Graveslab, Enniscoush, Co. Limerick

Co. Limerick |

Tombs & Memorials

Graveslab, Enniscoush, Co. Limerick

A graveslab set into the floor of a church aisle is easy to overlook, particularly when it has spent centuries underfoot.

This one, associated with the townland of Enniscoush in County Limerick, marks the resting place of a man named John Hayward and carries an inscription that begins with the kind of blunt formality common to seventeenth-century funerary stonework: "1638 HEREUNDER LIETH THE BODY OF JOHN HAYWARD, WHO DECEASED .. OF FEBRUARY." The day of the month is now lost, worn or damaged beyond recovery, which gives the record an oddly incomplete quality, as though the stone itself has forgotten the ending of the story it was meant to preserve.

The slab was recorded by the Urban Survey of Limerick, which noted its position in the centre aisle of the church at Rathkeale. The survey entry, compiled by Denis Power and later revised by Caimin O'Brien, draws on an earlier source, the Memorials of the Dead volume from 1913 to 1916, suggesting that antiquarians had already noted the stone in the early twentieth century. Beyond the name and year 1638, the historical record offers little about who John Hayward was, though the period places him in a County Limerick that was still absorbing the aftershocks of the Munster Plantation, the late sixteenth-century scheme that had resettled much of the province with English and Scottish colonists. A surname like Hayward fits comfortably within that settler community, though the notes do not confirm this directly.

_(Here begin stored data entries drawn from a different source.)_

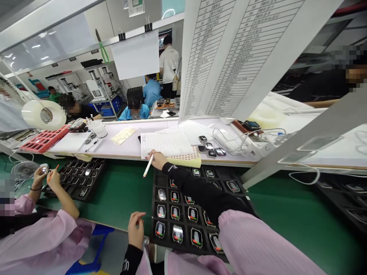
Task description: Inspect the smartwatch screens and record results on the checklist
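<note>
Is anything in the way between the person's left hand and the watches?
Nothing visible blocks it. The left hand is beside the tray; only the tray's edge lies between it and the nearest watches.

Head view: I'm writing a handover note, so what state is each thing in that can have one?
Right hand: closed on the white pen
White pen: held, slanting downward
Left hand: apparently empty, fingers loosely bent
Nearest black tray: holding watches
Watches: several faces showing red and green
Printed sheet: on the shelf, print side up
Hanging sheet: hung by black clips
Fan: cannot tell whether running
</note>
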`<state>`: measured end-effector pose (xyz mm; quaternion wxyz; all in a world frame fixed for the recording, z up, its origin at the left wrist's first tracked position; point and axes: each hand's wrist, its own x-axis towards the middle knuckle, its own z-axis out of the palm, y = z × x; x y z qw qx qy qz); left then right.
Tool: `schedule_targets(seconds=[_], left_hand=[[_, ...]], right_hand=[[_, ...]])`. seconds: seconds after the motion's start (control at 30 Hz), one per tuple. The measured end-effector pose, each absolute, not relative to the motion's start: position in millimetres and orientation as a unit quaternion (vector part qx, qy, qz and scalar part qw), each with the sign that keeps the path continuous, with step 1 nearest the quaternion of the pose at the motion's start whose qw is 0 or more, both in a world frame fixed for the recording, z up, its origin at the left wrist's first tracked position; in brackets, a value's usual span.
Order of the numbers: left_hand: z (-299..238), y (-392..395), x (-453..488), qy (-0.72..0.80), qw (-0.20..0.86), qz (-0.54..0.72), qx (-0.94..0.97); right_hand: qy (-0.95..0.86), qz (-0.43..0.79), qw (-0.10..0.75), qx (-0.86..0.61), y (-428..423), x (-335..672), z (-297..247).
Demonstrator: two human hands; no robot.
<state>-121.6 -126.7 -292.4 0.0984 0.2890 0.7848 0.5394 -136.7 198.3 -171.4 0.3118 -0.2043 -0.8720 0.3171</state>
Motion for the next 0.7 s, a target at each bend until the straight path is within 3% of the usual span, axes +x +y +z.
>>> schedule_targets(seconds=[0.43, 0.7], left_hand=[[-314, -156, -132, 0.801, 0.113, 0.518, 0.277], [-306, -136, -128, 0.794, 0.128, 0.508, 0.308]], right_hand=[[-0.84, 0.245, 0.306, -0.375, 297, -103, -159], [-0.882, 0.262, 0.225, -0.32, 335, -79, -166]])
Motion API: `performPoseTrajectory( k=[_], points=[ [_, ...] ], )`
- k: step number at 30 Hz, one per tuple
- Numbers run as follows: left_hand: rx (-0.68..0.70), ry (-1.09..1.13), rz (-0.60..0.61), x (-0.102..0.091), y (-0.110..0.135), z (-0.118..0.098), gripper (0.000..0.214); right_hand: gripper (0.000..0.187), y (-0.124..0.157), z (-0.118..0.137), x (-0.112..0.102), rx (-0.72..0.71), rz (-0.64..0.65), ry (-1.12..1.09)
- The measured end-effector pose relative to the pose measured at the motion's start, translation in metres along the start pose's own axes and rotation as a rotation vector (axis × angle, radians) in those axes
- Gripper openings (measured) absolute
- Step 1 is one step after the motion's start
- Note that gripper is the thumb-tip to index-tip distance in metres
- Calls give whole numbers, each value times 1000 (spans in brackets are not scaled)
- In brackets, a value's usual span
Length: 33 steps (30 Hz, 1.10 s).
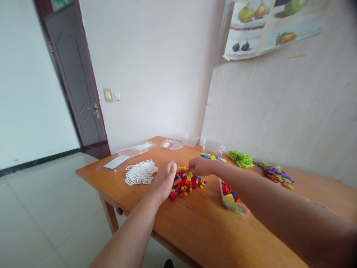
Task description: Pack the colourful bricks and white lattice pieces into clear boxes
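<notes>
A heap of small red, orange, yellow and blue building blocks [185, 183] lies on the wooden table. My left hand [164, 181] stands on edge along the heap's left side, fingers stretched out and palm turned towards the blocks. Over the back right of the heap is my right hand [201, 166], its fingers curled in and pointing left. Whether it holds a block cannot be seen. Under my right forearm, a clear plastic tub [232, 206] contains more coloured blocks and is partly hidden by the arm.
White plastic lattice pieces [141, 172] are piled left of my left hand. Clear lids [122, 159] lie along the far left edge of the table [192, 227]. Clear containers [213, 146] stand by the wall. Green pieces [240, 158] and purple pieces [276, 173] sit at the right.
</notes>
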<state>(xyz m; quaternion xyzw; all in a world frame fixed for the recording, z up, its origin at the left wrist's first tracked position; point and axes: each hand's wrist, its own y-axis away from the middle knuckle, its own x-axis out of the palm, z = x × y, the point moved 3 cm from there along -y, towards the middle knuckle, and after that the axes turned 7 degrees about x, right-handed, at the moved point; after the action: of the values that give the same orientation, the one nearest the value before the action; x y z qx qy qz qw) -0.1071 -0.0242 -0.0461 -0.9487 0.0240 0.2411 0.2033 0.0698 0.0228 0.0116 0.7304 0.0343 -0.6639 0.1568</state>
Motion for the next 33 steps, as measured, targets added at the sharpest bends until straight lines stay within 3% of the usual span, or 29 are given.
performPoseTrajectory(
  k=[8, 18, 27, 33],
  points=[
    [2, -3, 2, 1, -1, 0, 80, 28, 7, -13, -4, 133, 99, 7],
    [9, -29, 2, 1, -1, -1, 79, 24, -6, -7, 8, 163, 150, 36],
    [15, -87, 17, -1, -1, -4, 81, 31, 1, -18, 5, 158, 265, 0],
    [16, -98, 12, 0, 0, -3, 79, 24, 1, -19, 8, 153, 317, -12]
  ],
)
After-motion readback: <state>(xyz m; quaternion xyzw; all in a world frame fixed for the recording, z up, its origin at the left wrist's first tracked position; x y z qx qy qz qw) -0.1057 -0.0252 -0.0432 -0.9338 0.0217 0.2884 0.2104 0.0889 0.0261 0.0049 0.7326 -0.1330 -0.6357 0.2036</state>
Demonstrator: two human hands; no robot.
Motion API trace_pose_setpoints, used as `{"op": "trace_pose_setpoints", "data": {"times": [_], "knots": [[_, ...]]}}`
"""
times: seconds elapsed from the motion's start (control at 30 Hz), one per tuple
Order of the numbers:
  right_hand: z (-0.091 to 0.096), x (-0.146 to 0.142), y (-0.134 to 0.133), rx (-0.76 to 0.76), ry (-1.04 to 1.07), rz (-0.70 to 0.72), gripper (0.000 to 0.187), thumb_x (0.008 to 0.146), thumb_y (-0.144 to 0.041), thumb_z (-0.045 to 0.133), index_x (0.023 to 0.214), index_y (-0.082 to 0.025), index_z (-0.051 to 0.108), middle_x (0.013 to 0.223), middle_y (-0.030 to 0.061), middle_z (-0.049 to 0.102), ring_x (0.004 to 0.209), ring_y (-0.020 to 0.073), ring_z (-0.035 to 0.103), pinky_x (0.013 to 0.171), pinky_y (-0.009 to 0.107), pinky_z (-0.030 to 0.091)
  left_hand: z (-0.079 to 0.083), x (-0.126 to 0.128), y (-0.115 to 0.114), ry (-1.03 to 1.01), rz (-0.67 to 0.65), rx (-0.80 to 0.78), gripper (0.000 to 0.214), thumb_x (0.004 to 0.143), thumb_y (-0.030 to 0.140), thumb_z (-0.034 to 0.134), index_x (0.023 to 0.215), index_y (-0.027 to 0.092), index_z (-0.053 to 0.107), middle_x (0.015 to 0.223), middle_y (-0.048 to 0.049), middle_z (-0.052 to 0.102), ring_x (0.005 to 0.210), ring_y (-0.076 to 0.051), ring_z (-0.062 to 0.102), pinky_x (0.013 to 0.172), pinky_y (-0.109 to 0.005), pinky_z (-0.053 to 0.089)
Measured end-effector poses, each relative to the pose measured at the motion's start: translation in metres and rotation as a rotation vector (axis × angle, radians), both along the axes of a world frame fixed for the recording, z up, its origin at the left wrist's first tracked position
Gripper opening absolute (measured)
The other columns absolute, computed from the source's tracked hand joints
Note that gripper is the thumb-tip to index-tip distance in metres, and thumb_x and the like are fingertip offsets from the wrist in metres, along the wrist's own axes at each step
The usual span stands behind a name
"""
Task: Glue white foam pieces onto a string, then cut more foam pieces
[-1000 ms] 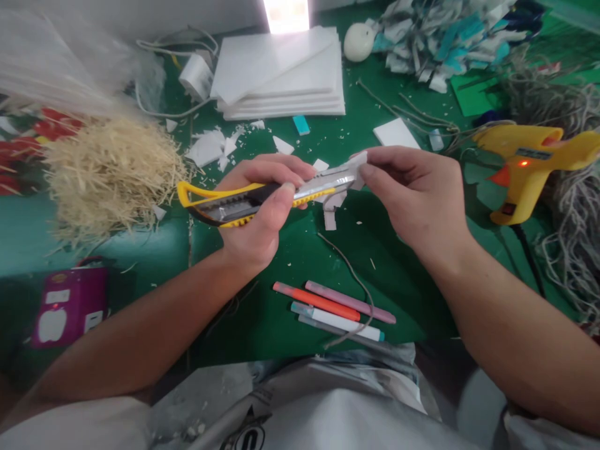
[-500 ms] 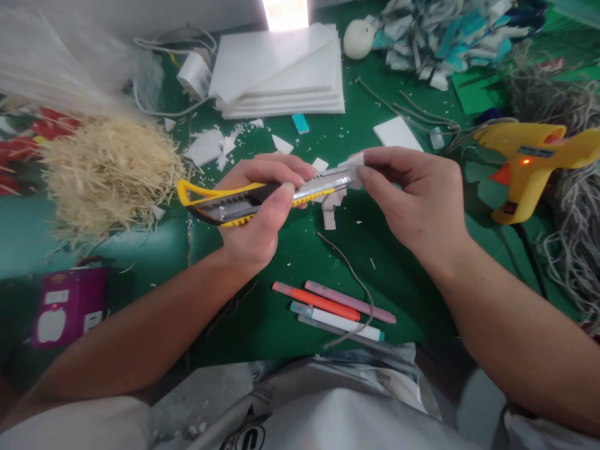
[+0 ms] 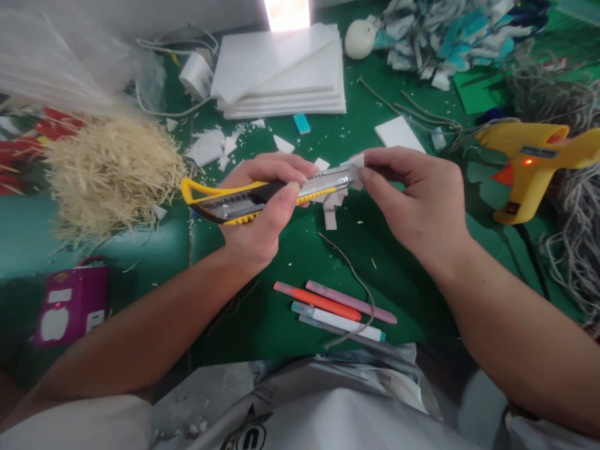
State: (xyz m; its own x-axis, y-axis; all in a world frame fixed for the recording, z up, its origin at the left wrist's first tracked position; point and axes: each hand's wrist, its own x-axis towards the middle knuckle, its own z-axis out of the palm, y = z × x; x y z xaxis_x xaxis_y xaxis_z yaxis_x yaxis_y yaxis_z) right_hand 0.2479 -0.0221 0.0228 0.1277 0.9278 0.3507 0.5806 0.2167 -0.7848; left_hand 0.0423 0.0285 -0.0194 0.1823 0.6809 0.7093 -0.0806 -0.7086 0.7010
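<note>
In the head view, the left hand point(image 3: 260, 215) is closed around the handle of the yellow utility knife point(image 3: 229, 203), thumb on top, blade pointing right. The right hand point(image 3: 415, 200) pinches a small white foam piece point(image 3: 334, 204) against the blade, raised above the middle of the green bench point(image 3: 300, 256); gripping both probably steadies the piece on the edge. A glue gun point(image 3: 529, 165) lies to the right, markers point(image 3: 337, 307) near, and foam sheets point(image 3: 281, 69) far.

The knife point(image 3: 225, 208) is before the foam sheets point(image 3: 281, 69), between straw pile point(image 3: 110, 172) and glue gun point(image 3: 529, 169).
</note>
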Motion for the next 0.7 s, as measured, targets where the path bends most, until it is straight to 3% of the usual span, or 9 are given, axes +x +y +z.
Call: {"op": "trace_pose_setpoints", "data": {"times": [0.23, 0.37, 0.7], "knots": [[-0.0035, 0.0033, 0.0012, 0.068, -0.078, 0.031, 0.016, 0.094, -0.019, 0.069, 0.097, -0.026, 0.083, 0.089, -0.0006, 0.083, 0.078, 0.0172, 0.077, 0.075, 0.031, 0.066, 0.0065, 0.0023, -0.0014, -0.109, -0.047, -0.052, 0.017, 0.1, 0.041, 0.074, 0.097, 0.025, 0.08, 0.099, -0.0016, 0.08, 0.092, -0.018, 0.078, 0.088, -0.033, 0.069], [-0.0041, 0.004, 0.0005, 0.069, -0.084, 0.029, 0.015, 0.095, -0.02, 0.07, 0.097, -0.026, 0.083, 0.089, -0.0001, 0.082, 0.079, 0.018, 0.076, 0.078, 0.034, 0.066, 0.0071, 0.0006, -0.0018, -0.09, -0.04, -0.067, 0.017, 0.098, 0.044, 0.077, 0.095, 0.027, 0.08, 0.099, -0.0002, 0.08, 0.09, -0.018, 0.078, 0.088, -0.034, 0.07], [-0.0041, 0.0024, 0.0021, -0.023, 0.081, 0.044, 0.017, 0.092, -0.015, 0.071, 0.094, -0.024, 0.085, 0.085, -0.0026, 0.082, 0.076, 0.0164, 0.076, 0.071, 0.03, 0.064, 0.0091, -0.0003, -0.0049, -0.063, -0.003, -0.085, 0.015, 0.099, 0.044, 0.075, 0.096, 0.031, 0.081, 0.099, 0.0001, 0.08, 0.088, -0.019, 0.077, 0.08, -0.035, 0.069]]}}
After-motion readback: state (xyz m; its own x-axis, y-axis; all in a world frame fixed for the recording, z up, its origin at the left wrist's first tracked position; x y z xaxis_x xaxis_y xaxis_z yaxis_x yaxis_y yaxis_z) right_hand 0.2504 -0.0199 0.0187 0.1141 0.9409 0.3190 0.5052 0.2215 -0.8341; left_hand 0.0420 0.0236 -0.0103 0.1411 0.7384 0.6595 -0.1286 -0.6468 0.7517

Rathkeale is a market town in west County Limerick, straightforward enough to reach by road. The church associated with the slab is the focus for anyone wishing to seek out the stone, which the survey places specifically in the centre of the aisle rather than along a wall or in a side chapel. Floor slabs of this kind, graveslab being the general term for a flat memorial stone either flush with or slightly raised from the ground, are often scuffed and faded from foot traffic over generations, so close attention at ground level is worthwhile. The partial date, with its missing day, is worth reading in full once you find it.